Some recommend having a Sitemap for every category or section of a site.

Speed

A recent O'Reilly report indicated that page load time and the ease with which the Googlebot can crawl a page may affect how many pages are indexed. The logic is that the faster the Googlebot can crawl, the greater number of pages that can be indexed.

This could involve simplifying the structures and/or navigation of the site. The spiders have difficulty with Flash and Ajax. A text version should be added in those instances.

Google's crawl caching proxy

Matt Cutts provides diagrams of how Google's crawl caching proxy at his blog. This was part of the Big Daddy update to make the engine faster. Any one of three indexes may crawl a site and send the information to a remote server, which is accessed by the remaining indexes (like the blog index or the AdSense index) instead of the bots for those indexes physically visiting your site. They will all use the mirror instead.

Verify

Verify the site with Google using the Webmaster tools.

Content

Make sure content is original. If a verbatim copy of another page, the Googlebot may skip it. Update frequently. This will keep the content fresh. Pages with an older timestamp might be viewed as static, outdated, or already indexed.

Staggered launch

Launching a huge number of pages at once could send off spam signals.
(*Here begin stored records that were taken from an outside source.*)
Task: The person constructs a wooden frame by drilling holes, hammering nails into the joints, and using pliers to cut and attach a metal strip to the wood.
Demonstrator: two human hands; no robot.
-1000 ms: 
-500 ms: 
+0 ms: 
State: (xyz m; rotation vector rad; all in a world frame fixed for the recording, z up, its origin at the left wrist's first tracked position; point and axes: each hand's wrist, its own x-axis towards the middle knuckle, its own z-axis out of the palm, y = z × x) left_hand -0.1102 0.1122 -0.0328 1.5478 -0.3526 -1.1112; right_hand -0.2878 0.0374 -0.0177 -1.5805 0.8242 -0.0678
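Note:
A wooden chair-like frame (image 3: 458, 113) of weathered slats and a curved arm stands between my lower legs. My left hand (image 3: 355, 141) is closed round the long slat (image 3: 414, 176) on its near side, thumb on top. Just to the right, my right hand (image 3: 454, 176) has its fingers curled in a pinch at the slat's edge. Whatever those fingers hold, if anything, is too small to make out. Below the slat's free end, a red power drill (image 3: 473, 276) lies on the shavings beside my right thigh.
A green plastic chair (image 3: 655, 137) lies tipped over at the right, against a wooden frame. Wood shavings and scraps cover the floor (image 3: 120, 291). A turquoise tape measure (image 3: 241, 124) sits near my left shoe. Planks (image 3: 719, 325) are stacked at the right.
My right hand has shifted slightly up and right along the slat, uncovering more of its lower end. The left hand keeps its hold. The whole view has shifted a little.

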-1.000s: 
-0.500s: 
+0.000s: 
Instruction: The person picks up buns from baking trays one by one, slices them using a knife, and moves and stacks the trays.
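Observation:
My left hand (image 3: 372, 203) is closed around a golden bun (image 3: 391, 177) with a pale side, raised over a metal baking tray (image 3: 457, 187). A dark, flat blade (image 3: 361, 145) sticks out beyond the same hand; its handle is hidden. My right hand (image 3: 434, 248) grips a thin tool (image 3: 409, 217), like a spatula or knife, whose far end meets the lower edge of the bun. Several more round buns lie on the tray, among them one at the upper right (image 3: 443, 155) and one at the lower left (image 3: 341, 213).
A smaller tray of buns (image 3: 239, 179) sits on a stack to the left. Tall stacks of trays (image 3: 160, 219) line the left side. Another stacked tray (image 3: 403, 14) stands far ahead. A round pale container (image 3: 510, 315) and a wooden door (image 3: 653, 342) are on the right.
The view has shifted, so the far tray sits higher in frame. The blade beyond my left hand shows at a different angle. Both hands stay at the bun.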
In one forum, it is suggested that a webmaster launch a maximum of 5,000 pages per week.

Size matters

If you want tens of millions of pages indexed, your site will probably have to be on an Amazon.com or Microsoft.com level.
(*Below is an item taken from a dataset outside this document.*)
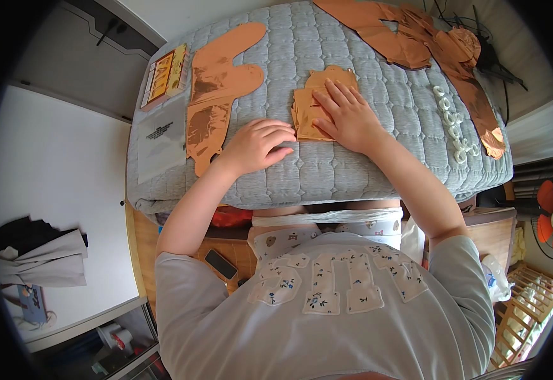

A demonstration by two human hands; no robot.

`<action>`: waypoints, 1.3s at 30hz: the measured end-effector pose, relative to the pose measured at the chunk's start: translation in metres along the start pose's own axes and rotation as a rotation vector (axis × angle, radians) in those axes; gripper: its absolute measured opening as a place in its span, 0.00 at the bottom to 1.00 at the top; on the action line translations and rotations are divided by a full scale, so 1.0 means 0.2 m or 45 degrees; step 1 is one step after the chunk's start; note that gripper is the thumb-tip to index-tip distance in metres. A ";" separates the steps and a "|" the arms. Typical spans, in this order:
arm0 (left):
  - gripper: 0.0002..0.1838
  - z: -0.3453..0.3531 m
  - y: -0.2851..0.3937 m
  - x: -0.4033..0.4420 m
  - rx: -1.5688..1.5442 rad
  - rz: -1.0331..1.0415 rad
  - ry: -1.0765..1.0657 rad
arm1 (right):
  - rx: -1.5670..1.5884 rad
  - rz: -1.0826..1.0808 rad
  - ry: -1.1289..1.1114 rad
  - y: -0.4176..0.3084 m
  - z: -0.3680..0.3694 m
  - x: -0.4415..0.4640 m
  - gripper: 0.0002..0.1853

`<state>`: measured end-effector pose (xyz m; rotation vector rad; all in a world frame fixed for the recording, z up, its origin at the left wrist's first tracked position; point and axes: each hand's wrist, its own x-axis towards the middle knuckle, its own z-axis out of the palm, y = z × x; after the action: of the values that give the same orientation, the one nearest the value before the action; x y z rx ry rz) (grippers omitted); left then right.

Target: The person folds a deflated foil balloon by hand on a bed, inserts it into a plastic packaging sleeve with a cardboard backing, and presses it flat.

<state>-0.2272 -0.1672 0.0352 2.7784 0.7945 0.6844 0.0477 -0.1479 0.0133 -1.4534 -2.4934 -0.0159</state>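
A folded copper-coloured foil balloon (311, 117) lies in a layered stack on the grey quilted mattress. My right hand (347, 115) rests flat on its right side, fingers stretched out. At the stack's lower left edge is my left hand (260, 144), its fingers slightly bent and its thumb apart; the fingertips are at or very near the foil, and nothing shows in its grasp. Left of my hands, a flat uninflated foil balloon (216, 85) with rounded ends is spread out. More crumpled copper foil balloons (409, 38) stretch along the far right.
Small white ribbon rolls (455, 132) lie in a line on the mattress (327, 180) at right. A picture box (164, 77) and a clear printed bag (161, 142) sit at left. Below are a phone (221, 264), a fan (550, 218) and a wooden rack (525, 310).
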 end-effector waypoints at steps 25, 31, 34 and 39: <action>0.23 -0.07 -0.02 -0.04 0.071 0.057 -0.042 | -0.025 0.015 -0.034 -0.01 0.00 0.00 0.36; 0.30 -0.07 0.07 -0.03 0.277 0.131 -0.225 | -0.015 0.006 -0.020 -0.01 0.00 0.00 0.35; 0.26 -0.06 0.07 -0.05 0.248 0.115 -0.236 | -0.018 0.008 -0.017 -0.01 0.00 0.00 0.35; 0.16 -0.01 0.06 -0.02 0.031 -0.018 -0.135 | -0.022 0.002 0.015 -0.01 0.01 0.00 0.35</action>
<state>-0.2266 -0.1795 0.0394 2.8008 0.8053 0.5234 0.0465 -0.1487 0.0113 -1.4573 -2.4890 -0.0451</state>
Know how your site is found, and tell Google

Find the top queries that lead to your site and remember that anchor text helps in links. Use Google's tools to see which of your pages are indexed, and if there are violations of some kind. Specify your preferred domain so Google knows what to index.
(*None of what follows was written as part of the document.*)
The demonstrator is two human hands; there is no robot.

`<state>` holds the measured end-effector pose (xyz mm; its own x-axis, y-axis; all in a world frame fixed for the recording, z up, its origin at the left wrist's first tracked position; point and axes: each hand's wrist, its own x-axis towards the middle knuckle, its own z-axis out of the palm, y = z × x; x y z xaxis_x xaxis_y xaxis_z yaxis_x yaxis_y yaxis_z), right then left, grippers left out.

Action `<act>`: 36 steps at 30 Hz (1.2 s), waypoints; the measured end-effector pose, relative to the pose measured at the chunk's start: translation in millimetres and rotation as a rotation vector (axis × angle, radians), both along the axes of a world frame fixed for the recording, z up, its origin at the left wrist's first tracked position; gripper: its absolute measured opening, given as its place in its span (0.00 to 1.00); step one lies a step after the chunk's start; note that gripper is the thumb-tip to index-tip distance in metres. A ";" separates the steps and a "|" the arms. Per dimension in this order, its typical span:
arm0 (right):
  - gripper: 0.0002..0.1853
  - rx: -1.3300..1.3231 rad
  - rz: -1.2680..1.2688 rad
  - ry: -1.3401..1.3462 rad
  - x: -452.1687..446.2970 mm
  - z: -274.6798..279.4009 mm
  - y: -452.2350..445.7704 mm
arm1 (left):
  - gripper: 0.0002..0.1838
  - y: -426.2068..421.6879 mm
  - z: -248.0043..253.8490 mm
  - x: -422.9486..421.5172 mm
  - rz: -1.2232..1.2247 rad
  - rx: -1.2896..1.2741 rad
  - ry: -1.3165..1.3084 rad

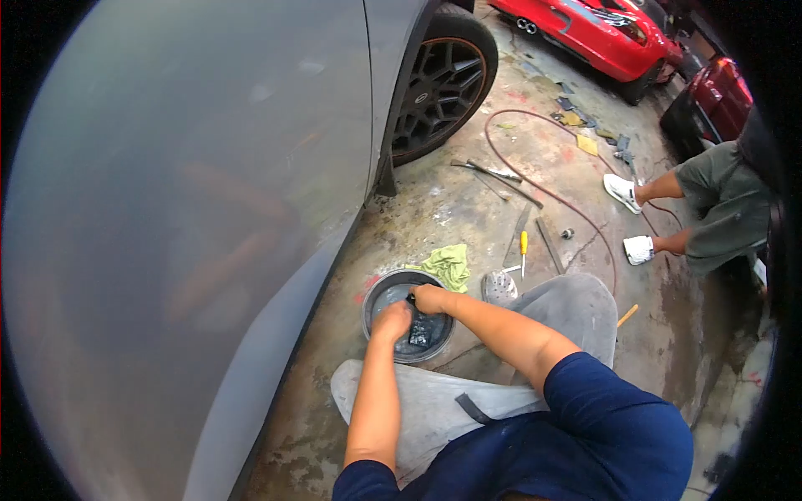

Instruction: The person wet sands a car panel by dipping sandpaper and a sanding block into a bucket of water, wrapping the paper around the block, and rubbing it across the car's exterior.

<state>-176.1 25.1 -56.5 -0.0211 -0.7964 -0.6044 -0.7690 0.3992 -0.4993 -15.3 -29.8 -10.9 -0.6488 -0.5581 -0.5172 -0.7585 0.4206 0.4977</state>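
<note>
A dark round basin (368,331) with murky grey water stands on the floor between my knees and the car. My left hand (392,321) is over the basin, its fingers curled closed; what they hold, if anything, is hidden. Close beside it, my right hand (431,298) is also closed, with a small black piece (411,298) at its fingertips, its kind unclear. A dark, wet, flat rectangular piece (421,333) lies in the water below my hands. A crumpled yellow-green cloth (449,264) lies against the basin's far side.
A grey car panel (209,167) and its wheel (439,92) stand close on my left. A yellow-handled screwdriver (524,243), metal bars (510,179) and a reddish hose (576,210) lie on the floor. Another person's leg (658,188) is at right; a red car (593,37) stands beyond.
</note>
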 end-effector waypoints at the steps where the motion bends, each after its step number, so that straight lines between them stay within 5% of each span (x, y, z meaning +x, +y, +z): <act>1: 0.27 0.027 -0.064 -0.050 -1.4 50.0 -1.0 | 0.15 -6.3 -6.7 2.0 0.058 -0.021 0.101; 6: 0.25 -0.221 -0.149 0.037 -35.8 58.6 6.2 | 0.16 -11.9 15.6 -17.3 0.201 0.095 0.287; 10: 0.19 -0.330 -0.254 0.055 -46.7 135.9 18.5 | 0.19 -5.5 42.7 -40.7 0.259 0.246 0.547; 16: 0.15 -0.357 -0.343 -0.066 -57.9 202.7 17.7 | 0.10 15.3 58.4 -40.1 0.378 0.367 0.896; 18: 0.16 -0.528 -0.378 -0.088 -57.1 200.7 25.6 | 0.09 15.5 60.8 -42.5 0.427 0.347 0.928; 26: 0.12 -0.317 -0.920 -0.850 -50.9 157.2 32.3 | 0.11 21.0 74.7 -31.9 0.500 0.197 0.883; 36: 0.08 -0.321 -0.622 -0.828 -11.7 135.5 14.1 | 0.14 19.3 40.5 -11.0 0.749 0.330 0.821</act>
<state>-187.8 39.2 79.1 -0.1574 -0.9106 -0.3822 0.1468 0.3612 -0.9209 -26.3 -10.5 29.7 -0.4210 -0.8610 -0.2855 -0.1605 -0.2391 0.9576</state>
Thursday, January 17, 2008

New Google Filter

Is There an Anchor Text Problem?

Aaron Wall put up a post about a new Google filter that causes people with high ranking terms to be bumped down to position #6. There is also a thread at Webmaster World about this phenomenon. This is still reasonably speculative in nature, but there are a lot of people who have seen this.

Aaron offers some really interesting speculation about why this may be occurring. The most interesting theory was the notion that it was an anchor text problem. Here is what Aaron had to say:

I think this issue is likely tied to a stagnant link profile with a too tightly aligned anchor text profile, with the anchor text being overly-optimized when compared against competing sites.

Whether or not this is occurring now, this makes complete sense. It is well within Google’s (or any other search engine’s) ability to detect an unusually high density of one form of anchor text to a given domain. For example, if your site is called yourdomain.com, and you sell widgets, and the anchor text in 48 or your 65 links says “Widgets on Sale”, this is not natural.

Most of the links to your site should be the name of your domain itself (i.e. in this example, “yourdomain”). Such a distribution of anchor text is a flag that the anchor text of your links are being artificially influenced. How is that done? Why by purchasing links, or by heavy duty link swapping.

This is potentially another step in Google’s stepped up war against the practice of link buying. I have long maintained that the main advantage the link buying has over natural links is the fact that people who buy links get to specify the exact (keyword rich) anchor text. used. Looking for unnatural patterns of anchor text provides a backdoor into detecting people who are purchasing links.

It might be a bit heavy handed for Google to ban a site based on this type of evidence, but reducing the impact of anchor text on rankings when there is an unnatural distribution in play still helps them meet their goal. After all, even if the unnatural acnhor text campaign does not represent the result of a link buying campaign, and all those keyword laden links are in fact completely natural, it might still provide better relevance for Google to filter in this manner.

Thinking about this further, this might be a simple search quality adjustment for skewed anchor text distribution. If it affects paid links, from Google’s perspective, this might just be a bonus.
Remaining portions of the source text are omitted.